I didn’t twitch, meeting her gaze with a calm that seemed to irritate her. Petty of me, I know, but in the case of this vampire, I was okay with resorting to such tactics.
“What are you waiting for?” she snapped.
Aiden didn’t bother concealing his amusement at her expense, his expression slightly taunting.“Perhaps she is waiting to be told what exactly it is you expect her to do.”
I snorted, not even bothering to pretend a respect I didn’t feel. The vampire before me was a bully, one who liked to use her status to get others to dance to her wishes. I didn’t plan to be one of them.
“You’re needed in the parking lot.” Her very red lips curved upward.“To park cars.”
When I still didn’t move, her gaze turned angry.“Now what’s the hold up?”

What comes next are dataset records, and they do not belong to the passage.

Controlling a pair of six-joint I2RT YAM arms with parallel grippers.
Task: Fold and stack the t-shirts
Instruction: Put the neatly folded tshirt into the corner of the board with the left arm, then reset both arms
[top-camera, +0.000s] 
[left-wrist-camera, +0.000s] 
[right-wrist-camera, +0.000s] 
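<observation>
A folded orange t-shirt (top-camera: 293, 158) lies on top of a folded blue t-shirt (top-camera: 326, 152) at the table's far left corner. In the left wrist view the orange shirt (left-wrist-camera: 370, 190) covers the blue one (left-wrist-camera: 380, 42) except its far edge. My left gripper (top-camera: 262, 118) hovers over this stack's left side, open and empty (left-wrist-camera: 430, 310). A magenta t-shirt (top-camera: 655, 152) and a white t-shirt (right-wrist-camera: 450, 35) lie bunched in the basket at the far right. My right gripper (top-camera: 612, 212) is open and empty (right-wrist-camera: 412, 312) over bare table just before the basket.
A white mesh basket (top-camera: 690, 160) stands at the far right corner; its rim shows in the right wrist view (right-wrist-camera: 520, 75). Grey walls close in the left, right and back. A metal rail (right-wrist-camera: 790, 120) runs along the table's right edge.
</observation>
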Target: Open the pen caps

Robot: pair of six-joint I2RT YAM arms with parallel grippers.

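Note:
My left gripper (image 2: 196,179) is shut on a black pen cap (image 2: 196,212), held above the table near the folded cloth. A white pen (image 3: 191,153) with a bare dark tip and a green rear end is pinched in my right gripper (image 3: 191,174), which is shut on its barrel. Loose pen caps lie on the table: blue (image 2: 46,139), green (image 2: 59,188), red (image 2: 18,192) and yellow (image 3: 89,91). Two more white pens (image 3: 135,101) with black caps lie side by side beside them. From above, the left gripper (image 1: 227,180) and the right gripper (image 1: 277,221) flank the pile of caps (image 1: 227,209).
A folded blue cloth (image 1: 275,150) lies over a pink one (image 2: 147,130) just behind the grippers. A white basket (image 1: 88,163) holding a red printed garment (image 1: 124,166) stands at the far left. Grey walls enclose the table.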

I favored her with a bland smile.“I have my orders and they don’t come from Thomas.”
She rolled her eyes.“Thomas’s orders trump everyone else’s.”
“If they had come from Thomas, perhaps,” I said, pleasantly. Even then I probably wouldn’t have obeyed. To do so would be to admit his hold over me was real.
“I outrank you,” she spat, insult on her face.
I shrugged.“I don’t care.”
She huffed and stalked off.
“That woman is either going to end up ruling us all or dead when her maneuvering finally backfires,” Aiden observed.
“Someone like her is too smart to take the wrong side of any battle,” I said tiredly.“She’s like a virus that just won’t go away.”
Aiden’s laugh was surprised. I noted a vampire in the crowd near us turn his head slightly, intelligent eyes meeting mine before he bent his head to his companion. Neither vampire had moved in the entire time Aiden had been standing near me, as if they were hoping to listen in on something interesting. Or act as guard and protector, I thought, noticing as they shifted to block Aiden from view as one of the Fae circled in our direction.
They must be part of Aiden’s clan. Enforcers by the look of them, their presence unobtrusive but with the obvious intent of protecting their patriarch.
It was similar to those revolving around Thomas as he mingled with his visitors.
“She doesn’t outrank you. In case you were wondering,” Aiden said, pulling me from my thoughts.
I hadn’t been. What I told Kat was true. I truly didn’t care if she outranked me or not. She was playing a game when I wasn’t even on the board and had no intention of ever being on it.
Aiden seemed to follow the line of my thoughts or at least had learned to accurately read my body language.“Fascinating. I think I will enjoy watching you find your place.”
“I already know my place,” I told him, turning back to the crowd.
He took a sip of his wine.“Do you? Please, enlighten me.”
I didn’t answer.
“Because from my eyes, you’re lost and alone yet you yearn for purpose.”
I didn’t react, even when his words seemed to channel thoughts that plagued me during the deepest part of night when the world was still and I was on my own.
He was wrong, but he was also right.
I wasn’t lost; I knew exactly where I was. It just wasn’t necessarily where I wanted to be. I missed being part of something. I missed the sense of purpose that came from doing what you loved, or at least doing what was important.
In that sense, I was lost, but I also knew joining the vampires and toeing their line wasn’t going to give me what I wanted. It wouldn’t fill that void inside me, despite what vampires like Aiden and Thomas might believe.
“You never did answer my question earlier,” I said, not reacting to his words.
He tilted his head as I looked up at him.